- **Work to be completed**: Whenever a line of the records below contains the word "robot", copy that line.

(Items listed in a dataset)
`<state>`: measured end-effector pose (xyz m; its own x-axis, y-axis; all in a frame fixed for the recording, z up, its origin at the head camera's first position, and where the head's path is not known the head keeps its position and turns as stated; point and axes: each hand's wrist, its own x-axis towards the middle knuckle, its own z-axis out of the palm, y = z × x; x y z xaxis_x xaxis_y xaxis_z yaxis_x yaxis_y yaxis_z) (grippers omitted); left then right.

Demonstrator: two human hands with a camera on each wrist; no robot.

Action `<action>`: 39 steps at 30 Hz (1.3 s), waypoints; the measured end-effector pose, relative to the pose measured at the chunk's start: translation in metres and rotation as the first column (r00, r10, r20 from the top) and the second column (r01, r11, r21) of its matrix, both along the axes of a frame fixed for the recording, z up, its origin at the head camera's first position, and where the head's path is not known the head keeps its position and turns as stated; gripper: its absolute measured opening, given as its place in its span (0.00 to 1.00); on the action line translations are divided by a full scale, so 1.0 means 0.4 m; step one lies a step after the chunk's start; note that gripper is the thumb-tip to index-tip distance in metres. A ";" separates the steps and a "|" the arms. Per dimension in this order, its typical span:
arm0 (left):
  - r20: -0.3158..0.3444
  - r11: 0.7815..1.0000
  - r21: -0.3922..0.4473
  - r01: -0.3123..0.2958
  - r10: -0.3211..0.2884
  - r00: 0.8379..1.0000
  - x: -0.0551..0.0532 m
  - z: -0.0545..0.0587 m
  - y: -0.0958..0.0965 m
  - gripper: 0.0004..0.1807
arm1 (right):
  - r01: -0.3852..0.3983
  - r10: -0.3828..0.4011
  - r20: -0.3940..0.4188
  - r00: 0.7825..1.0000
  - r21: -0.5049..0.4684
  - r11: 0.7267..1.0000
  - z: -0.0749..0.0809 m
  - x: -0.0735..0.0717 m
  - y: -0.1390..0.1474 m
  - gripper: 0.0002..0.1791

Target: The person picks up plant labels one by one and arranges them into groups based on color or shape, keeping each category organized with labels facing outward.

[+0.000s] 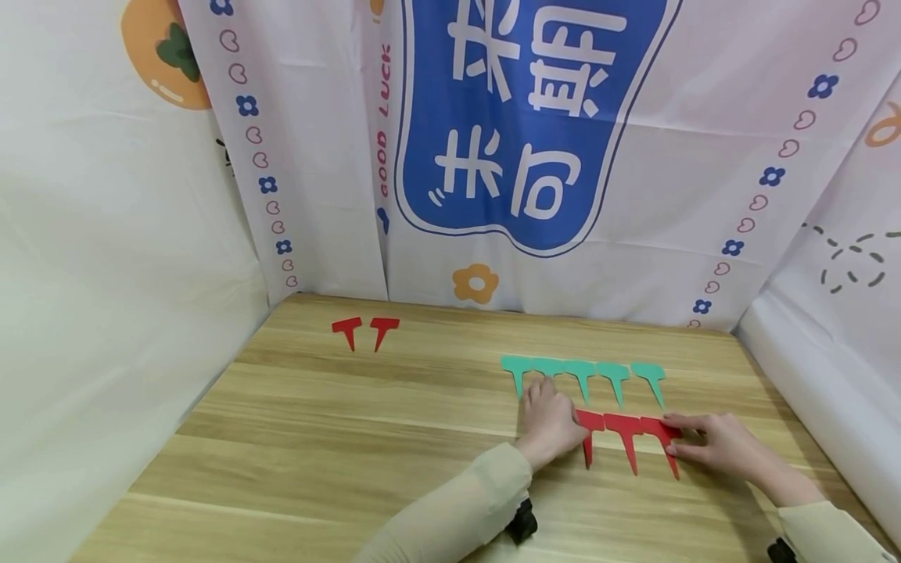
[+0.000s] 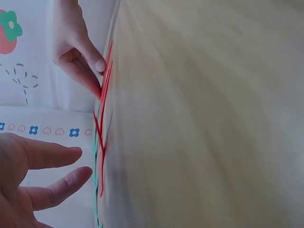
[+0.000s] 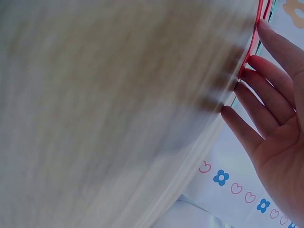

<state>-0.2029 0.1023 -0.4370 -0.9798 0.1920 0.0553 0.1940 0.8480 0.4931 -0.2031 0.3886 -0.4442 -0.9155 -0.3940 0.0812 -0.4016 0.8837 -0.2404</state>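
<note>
Three red T-shaped plant labels [image 1: 624, 424] lie in a row on the right half of the table. My left hand [image 1: 547, 422] is at the left end of this row, beside the leftmost red label [image 1: 590, 421]. In the left wrist view, its thumb and a finger [image 2: 54, 154] stand apart with nothing between them. My right hand [image 1: 725, 447] touches the rightmost red label [image 1: 658, 429] with extended fingers. Behind the red row runs a row of several green T-shaped plant labels [image 1: 614, 372]; my left hand partly covers one of them.
Two more red plant labels [image 1: 346, 327] lie at the back left of the wooden table [image 1: 317, 438]. A printed white cloth [image 1: 331, 234] hangs along the back edge, and white sheets flank both sides.
</note>
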 end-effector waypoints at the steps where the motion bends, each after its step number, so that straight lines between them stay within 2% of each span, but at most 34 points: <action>1: -0.007 1.000 0.005 0.005 -0.005 1.000 -0.001 0.000 -0.005 0.19 | 0.002 -0.002 0.001 1.000 -0.001 1.000 0.000 0.000 0.000 0.28; 4: -0.020 1.000 0.027 0.004 -0.004 1.000 -0.005 0.003 -0.020 0.16 | 0.005 -0.005 0.009 1.000 -0.003 1.000 0.002 0.001 0.000 0.28; 10: -0.077 1.000 0.018 -0.011 0.012 0.997 -0.029 0.000 -0.060 0.06 | -0.003 0.003 0.001 1.000 -0.004 1.000 0.003 0.001 -0.002 0.28; 13: -0.094 1.000 0.025 -0.013 0.015 0.995 -0.042 0.002 -0.084 0.12 | -0.009 0.009 -0.006 1.000 -0.002 1.000 0.003 0.001 -0.002 0.28; 23: -0.164 0.998 0.042 0.036 -0.028 0.986 -0.084 0.005 -0.179 0.26 | -0.014 0.014 -0.006 1.000 -0.004 1.000 0.002 0.001 -0.005 0.28; 25: -0.179 0.999 0.029 0.043 -0.038 0.983 -0.092 0.007 -0.200 0.28 | -0.017 0.017 -0.005 1.000 -0.003 1.000 0.002 0.000 -0.004 0.28; 30: -0.210 0.996 -0.065 0.058 -0.071 0.975 -0.110 0.015 -0.246 0.32 | -0.015 0.015 -0.022 1.000 0.005 1.000 0.001 -0.001 0.001 0.28; 39: -0.242 0.978 -0.193 0.075 -0.122 0.963 -0.144 0.011 -0.313 0.32 | -0.008 0.008 -0.020 1.000 0.003 1.000 0.000 0.002 0.000 0.28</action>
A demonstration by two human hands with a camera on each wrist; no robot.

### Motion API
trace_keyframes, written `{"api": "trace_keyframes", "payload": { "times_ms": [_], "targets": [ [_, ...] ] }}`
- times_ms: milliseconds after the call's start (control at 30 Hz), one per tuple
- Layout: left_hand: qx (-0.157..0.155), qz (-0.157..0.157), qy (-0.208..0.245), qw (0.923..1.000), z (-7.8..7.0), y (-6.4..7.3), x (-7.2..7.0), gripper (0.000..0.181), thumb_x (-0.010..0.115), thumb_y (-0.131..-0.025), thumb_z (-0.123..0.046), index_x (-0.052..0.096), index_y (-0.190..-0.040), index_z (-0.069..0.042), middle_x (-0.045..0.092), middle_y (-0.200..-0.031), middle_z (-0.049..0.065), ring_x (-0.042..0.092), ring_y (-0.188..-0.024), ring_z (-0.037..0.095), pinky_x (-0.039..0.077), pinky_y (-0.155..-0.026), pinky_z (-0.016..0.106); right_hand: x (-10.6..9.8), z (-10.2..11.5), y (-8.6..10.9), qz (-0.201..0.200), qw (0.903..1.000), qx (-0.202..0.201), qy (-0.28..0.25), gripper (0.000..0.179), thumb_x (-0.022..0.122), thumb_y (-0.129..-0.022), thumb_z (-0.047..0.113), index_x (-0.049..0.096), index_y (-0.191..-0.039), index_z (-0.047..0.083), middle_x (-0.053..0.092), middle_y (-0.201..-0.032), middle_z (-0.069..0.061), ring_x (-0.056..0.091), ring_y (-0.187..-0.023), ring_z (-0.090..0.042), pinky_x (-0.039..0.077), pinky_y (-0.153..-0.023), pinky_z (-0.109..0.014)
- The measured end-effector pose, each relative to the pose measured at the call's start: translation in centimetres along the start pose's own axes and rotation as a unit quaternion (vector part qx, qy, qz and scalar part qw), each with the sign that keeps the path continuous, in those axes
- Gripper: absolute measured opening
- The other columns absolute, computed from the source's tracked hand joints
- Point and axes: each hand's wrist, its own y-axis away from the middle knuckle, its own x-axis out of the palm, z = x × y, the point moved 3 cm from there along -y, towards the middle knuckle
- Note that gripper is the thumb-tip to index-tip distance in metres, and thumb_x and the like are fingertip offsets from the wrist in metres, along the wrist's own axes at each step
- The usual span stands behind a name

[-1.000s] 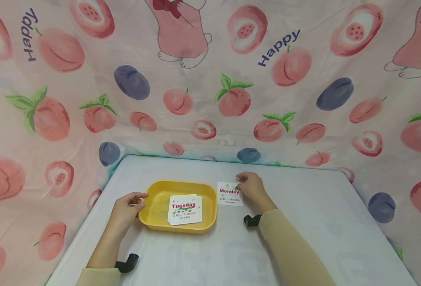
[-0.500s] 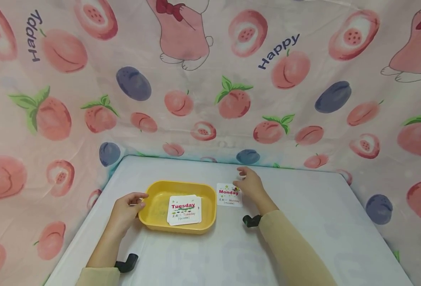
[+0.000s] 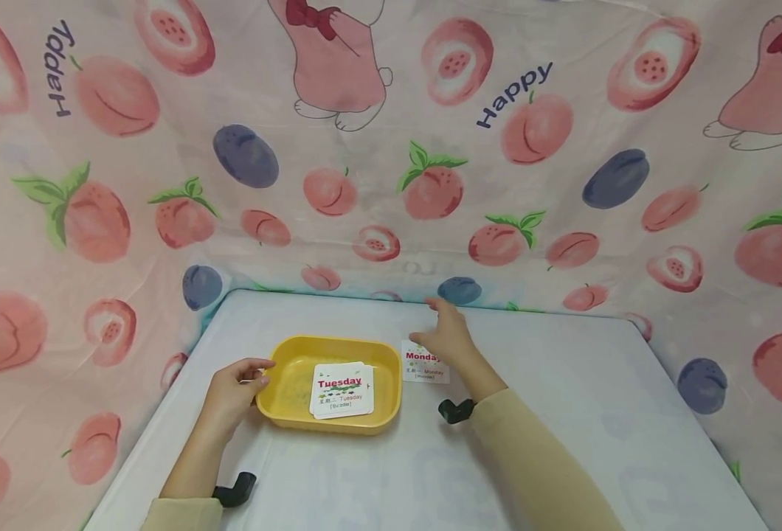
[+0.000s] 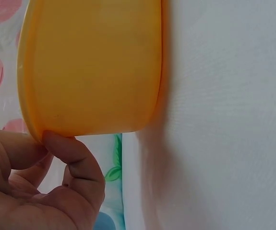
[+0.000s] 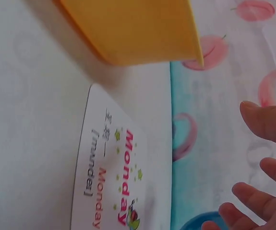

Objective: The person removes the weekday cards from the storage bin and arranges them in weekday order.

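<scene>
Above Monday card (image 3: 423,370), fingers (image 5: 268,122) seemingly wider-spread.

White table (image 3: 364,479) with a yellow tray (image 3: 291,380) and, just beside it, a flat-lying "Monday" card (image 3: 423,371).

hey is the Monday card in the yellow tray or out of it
Out: the Monday card lies flat on the white table, beside the yellow tray; the right wrist view shows a gap between them.
</scene>
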Motion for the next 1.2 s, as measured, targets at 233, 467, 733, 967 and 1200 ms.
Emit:
{"api": "trace_keyframes", "payload": {
  "times_ms": [233,467,733,967,1200],
  "targets": [
    [0.009,0.001,0.003,1.0000,0.0,0.0,0.0,0.030,0.065,-0.105,-0.005,0.071,-0.135,-0.001,0.056,-0.112,0.014,0.058,-0.096,0.026,0.059,-0.070,0.020,0.9,2.0,0.9,0.003,0.9984,-0.033,0.046,0.088,0.091,-0.087,0.023,0.044,-0.161,0.020,0.045,-0.166,-0.008,0.038,-0.153,-0.038,0.040,-0.124,-0.063],
    [0.008,0.002,0.003,1.0000,0.1,0.0,0.0,0.031,0.065,-0.105,-0.005,0.071,-0.135,-0.002,0.057,-0.112,0.014,0.058,-0.097,0.026,0.059,-0.071,0.020,1.8,3.2,1.6,0.015,0.9948,-0.056,0.084,0.096,0.095,-0.083,0.028,0.041,-0.162,0.023,0.042,-0.168,-0.008,0.037,-0.154,-0.038,0.033,-0.125,-0.069],
    [0.007,0.000,-0.002,1.0000,0.1,0.0,0.1,0.031,0.065,-0.105,-0.006,0.071,-0.135,-0.003,0.057,-0.114,0.014,0.058,-0.097,0.026,0.058,-0.071,0.019,2.8,4.2,2.4,0.025,0.9889,-0.086,0.119,0.098,0.097,-0.080,0.029,0.041,-0.161,0.025,0.040,-0.167,-0.010,0.035,-0.153,-0.039,0.033,-0.122,-0.069],
    [0.009,0.000,-0.002,1.0000,0.1,-0.1,0.0,0.031,0.065,-0.105,-0.005,0.071,-0.135,-0.003,0.057,-0.114,0.014,0.058,-0.096,0.025,0.058,-0.070,0.019,3.8,5.1,3.2,0.026,0.9819,-0.123,0.142,0.101,0.099,-0.077,0.035,0.041,-0.159,0.026,0.038,-0.166,-0.011,0.035,-0.153,-0.039,0.035,-0.121,-0.066],
    [0.007,0.001,-0.008,0.9999,0.1,0.1,0.0,0.031,0.065,-0.106,-0.006,0.071,-0.136,-0.003,0.058,-0.115,0.015,0.058,-0.098,0.025,0.058,-0.071,0.018,4.8,6.0,4.0,0.033,0.9743,-0.152,0.163,0.104,0.099,-0.076,0.038,0.039,-0.160,0.029,0.036,-0.167,-0.011,0.034,-0.152,-0.040,0.037,-0.119,-0.064]
  ]
}}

- **Exercise response**:
Demonstrator: two human hands with a camera on each wrist; no robot.
A demonstration by two human hands with a camera on each wrist; no robot.

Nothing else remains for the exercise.